Description of the task. Images should not appear in the copy, yet every line of the listing below must be printed exactly.

Data shown.
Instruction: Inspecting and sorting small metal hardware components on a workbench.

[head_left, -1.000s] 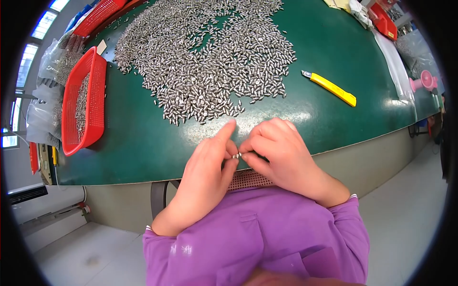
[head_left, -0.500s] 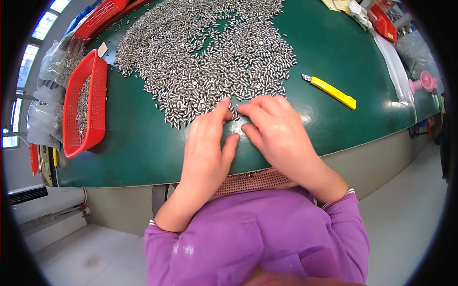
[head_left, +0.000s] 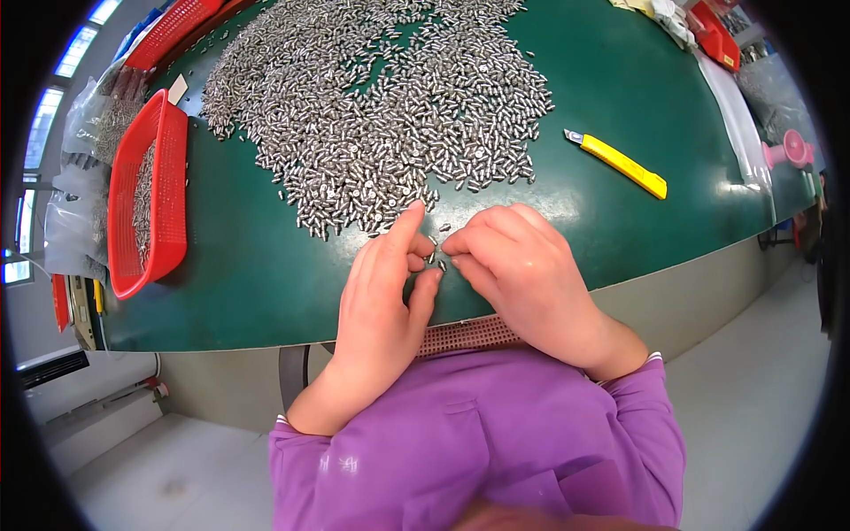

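Observation:
A broad pile of small silvery metal pins (head_left: 381, 133) with pointed ends covers the middle and back of the green table (head_left: 266, 301). At its near edge my left hand (head_left: 381, 288) rests on the table, index finger stretched out and thumb apart, the other fingers curled. My right hand (head_left: 527, 270) faces it with thumb and fingertips drawn together in a pinch; whatever is between them is hidden. Several loose pins (head_left: 442, 265) lie in the gap between both hands, close to the left thumb and the right fingertips.
A yellow utility knife (head_left: 620, 164), blade tip out, lies to the right. At left stands a red plastic basket (head_left: 173, 212) of pins, beside clear bags (head_left: 75, 217). A brownish perforated basket (head_left: 469, 336) sits below the table's front edge. A pink object (head_left: 788, 150) is far right.
Both hands have drawn back slightly from the pile toward me. Several pins now lie apart from it, between my fingers. The right fingertips have come closer together.

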Demonstrator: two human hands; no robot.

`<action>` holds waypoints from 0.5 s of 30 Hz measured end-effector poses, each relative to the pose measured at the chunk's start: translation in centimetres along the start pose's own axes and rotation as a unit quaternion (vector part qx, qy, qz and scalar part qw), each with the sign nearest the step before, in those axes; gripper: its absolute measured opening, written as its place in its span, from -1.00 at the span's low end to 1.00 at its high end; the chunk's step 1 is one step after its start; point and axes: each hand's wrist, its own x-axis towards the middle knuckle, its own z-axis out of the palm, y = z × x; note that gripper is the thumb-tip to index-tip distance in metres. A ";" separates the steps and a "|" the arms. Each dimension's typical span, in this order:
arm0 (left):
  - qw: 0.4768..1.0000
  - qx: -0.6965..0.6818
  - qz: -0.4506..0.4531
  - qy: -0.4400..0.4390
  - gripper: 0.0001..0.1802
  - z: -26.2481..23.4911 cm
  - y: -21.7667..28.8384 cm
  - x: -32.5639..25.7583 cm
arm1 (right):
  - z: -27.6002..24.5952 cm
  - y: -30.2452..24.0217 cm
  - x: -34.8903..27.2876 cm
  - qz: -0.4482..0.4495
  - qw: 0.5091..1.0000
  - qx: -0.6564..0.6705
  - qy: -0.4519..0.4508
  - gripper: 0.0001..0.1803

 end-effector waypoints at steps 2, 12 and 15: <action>1.000 0.006 0.005 0.002 -0.19 0.0 -0.1 0.1 | 0.0 -0.1 -0.1 0.010 1.000 0.002 -0.002 -0.82; 1.000 -0.005 0.011 -0.007 -0.23 0.1 -0.2 0.0 | -0.5 -0.7 -0.1 0.045 0.999 -0.011 -0.020 -0.79; 1.000 -0.011 0.001 -0.009 -0.24 0.2 0.1 0.1 | -0.5 -0.8 -0.1 0.042 0.999 -0.013 -0.023 -0.79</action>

Result below.
Instruction: Inspecting and sorting small metal hardware components on a workbench.

[head_left, -1.000s] 
[head_left, -0.500s] 
[head_left, +0.000s] 

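Observation:
A broad pile of small silvery metal pins (head_left: 381, 133) with pointed ends covers the middle and back of the green table (head_left: 266, 301). At its near edge my left hand (head_left: 381, 288) rests on the table, index finger stretched out and thumb apart, the other fingers curled. My right hand (head_left: 527, 270) faces it with thumb and fingertips drawn together in a pinch; whatever is between them is hidden. Several loose pins (head_left: 442, 265) lie in the gap between both hands, close to the left thumb and the right fingertips.
A yellow utility knife (head_left: 620, 164), blade tip out, lies to the right. At left stands a red plastic basket (head_left: 173, 212) of pins, beside clear bags (head_left: 75, 217). A brownish perforated basket (head_left: 469, 336) sits below the table's front edge. A pink object (head_left: 788, 150) is far right.
Both hands have drawn back slightly from the pile toward me. Several pins now lie apart from it, between my fingers. The right fingertips have come closer together.
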
Demonstrator: two human hands; no robot.

`<action>` holds waypoints from 0.5 s of 30 Hz measured end-effector poses, each relative to the pose measured at the chunk's start: translation in centimetres along the start pose's own axes and rotation as a unit quaternion (vector part qx, qy, qz and scalar part qw), each with the sign nearest the step before, in those axes; gripper: its absolute measured opening, written as its place in its span, from -1.00 at the span's low end to 1.00 at its high end; the chunk's step 1 is one step after its start; point and axes: each hand's wrist, its own x-axis towards the middle knuckle, its own z-axis out of the palm, y = z × x; note that gripper is the thumb-tip to index-tip distance in metres. A ";" separates the steps and a "|" the arms. Each dimension's typical span, in this order:
arm0 (left):
  - qw: 0.4768..1.0000
  - qx: -0.6965..0.6818
  - qz: -0.4506..0.4531
  - qy: -0.4400..0.4390
  - gripper: 0.0001..0.1802
  - z: -26.2481..23.4911 cm
  - y: -21.7667..28.8384 cm
  - x: -32.5639..25.7583 cm
arm1 (right):
  - z: -27.6002..24.5952 cm
  - y: -30.2452..24.0217 cm
  - x: -34.8903..27.2876 cm
  - qz: -0.4482..0.4495
  - qw: 0.5091..1.0000
  - qx: -0.6564..0.6705
  - qy: -0.4519..0.4508
  - gripper: 0.0001..0.1803

 end-effector waypoints at steps 2, 12 and 15: <action>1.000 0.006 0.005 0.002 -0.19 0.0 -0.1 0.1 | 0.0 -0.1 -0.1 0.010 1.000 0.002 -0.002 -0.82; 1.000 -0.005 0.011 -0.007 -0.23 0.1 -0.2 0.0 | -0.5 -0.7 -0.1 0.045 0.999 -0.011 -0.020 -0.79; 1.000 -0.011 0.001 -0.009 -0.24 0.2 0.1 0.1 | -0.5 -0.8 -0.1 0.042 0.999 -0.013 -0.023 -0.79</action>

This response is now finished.